Equation (5) is the SEM model of absolute β-convergence and conditional β-convergence; Equation (6) is the SLM model of absolute β-convergence and conditional β-convergence; $\rho$ is the coefficient of the spatial lag term; $W$ is the spatial weight matrix; $\lambda$ is the coefficient of spatial error term; $\beta$ is the convergence coefficient; ${\epsilon }_{it}$ and ${\mu }_{i,t}$ are both random errors. $\beta <0$ indicates that there is β-convergence; otherwise, there is no β-convergence. Meanwhile, according to $\beta$ value, the convergence rate $s$ and half-life cycle $\tau$ can be obtained. The formula is as follows:

$$s=\frac{-\ln \left(1-\left|\beta \right|\right)}{T},\tau =\frac{\ln \left(2\right)}{s}$$

(7)

4.2. Variable Description

4.2.1. Explained Variable: Urban Land Use Efficiency (ULUE)

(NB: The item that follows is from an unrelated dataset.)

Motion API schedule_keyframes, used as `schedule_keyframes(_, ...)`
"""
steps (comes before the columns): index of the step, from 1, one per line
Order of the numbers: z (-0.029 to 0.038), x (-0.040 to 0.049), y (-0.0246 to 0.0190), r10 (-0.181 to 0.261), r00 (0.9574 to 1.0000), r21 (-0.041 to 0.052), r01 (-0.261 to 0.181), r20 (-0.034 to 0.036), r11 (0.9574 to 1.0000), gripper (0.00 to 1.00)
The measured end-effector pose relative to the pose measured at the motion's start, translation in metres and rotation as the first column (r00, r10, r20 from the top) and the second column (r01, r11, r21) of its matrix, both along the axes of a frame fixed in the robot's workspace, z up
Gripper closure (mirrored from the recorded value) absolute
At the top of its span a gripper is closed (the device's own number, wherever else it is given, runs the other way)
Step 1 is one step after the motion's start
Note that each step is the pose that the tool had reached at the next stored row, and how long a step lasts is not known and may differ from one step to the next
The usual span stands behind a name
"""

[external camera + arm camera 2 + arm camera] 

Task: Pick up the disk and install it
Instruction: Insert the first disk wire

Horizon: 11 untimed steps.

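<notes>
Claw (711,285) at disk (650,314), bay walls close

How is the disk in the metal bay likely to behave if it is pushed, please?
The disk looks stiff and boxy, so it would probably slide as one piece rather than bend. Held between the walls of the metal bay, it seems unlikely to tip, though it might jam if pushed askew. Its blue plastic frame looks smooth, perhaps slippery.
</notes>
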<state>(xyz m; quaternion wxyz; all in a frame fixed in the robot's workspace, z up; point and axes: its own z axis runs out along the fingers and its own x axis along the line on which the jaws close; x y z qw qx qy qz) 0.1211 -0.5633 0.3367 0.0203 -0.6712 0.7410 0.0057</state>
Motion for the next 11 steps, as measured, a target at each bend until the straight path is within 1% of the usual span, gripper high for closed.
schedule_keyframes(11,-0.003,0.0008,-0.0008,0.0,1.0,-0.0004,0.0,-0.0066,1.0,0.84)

ULUE under the background of regional integration is essentially a kind of green land use efficiency. That is, under the concept of green development, it is an important indicator to measure the adaptation intensity and degree of land use input and output under multiple objectives such as the optimization of resource use scale, the minimization of environmental pressure, and the coordinated improvement of social, economic, and ecological output [6,11]. Different from the previous concept that only one problem of economy and environment was solved in urban land use, it emphasizes the ability and potential of urban land use to achieve the optimal level under the triple constraints of energy saving, emission reduction, and low carbon. Based on calculating the allocation scale of land, manpower, capital, and other factors as well as the benefits of socio-economic and ecological output, ULUE needs to further consider the dynamic impact of green and sustainable development on urban land use. Therefore, it is necessary to include unexpected indicators such as energy consumption, environmental pollution, and “carbon emissions” at the same time.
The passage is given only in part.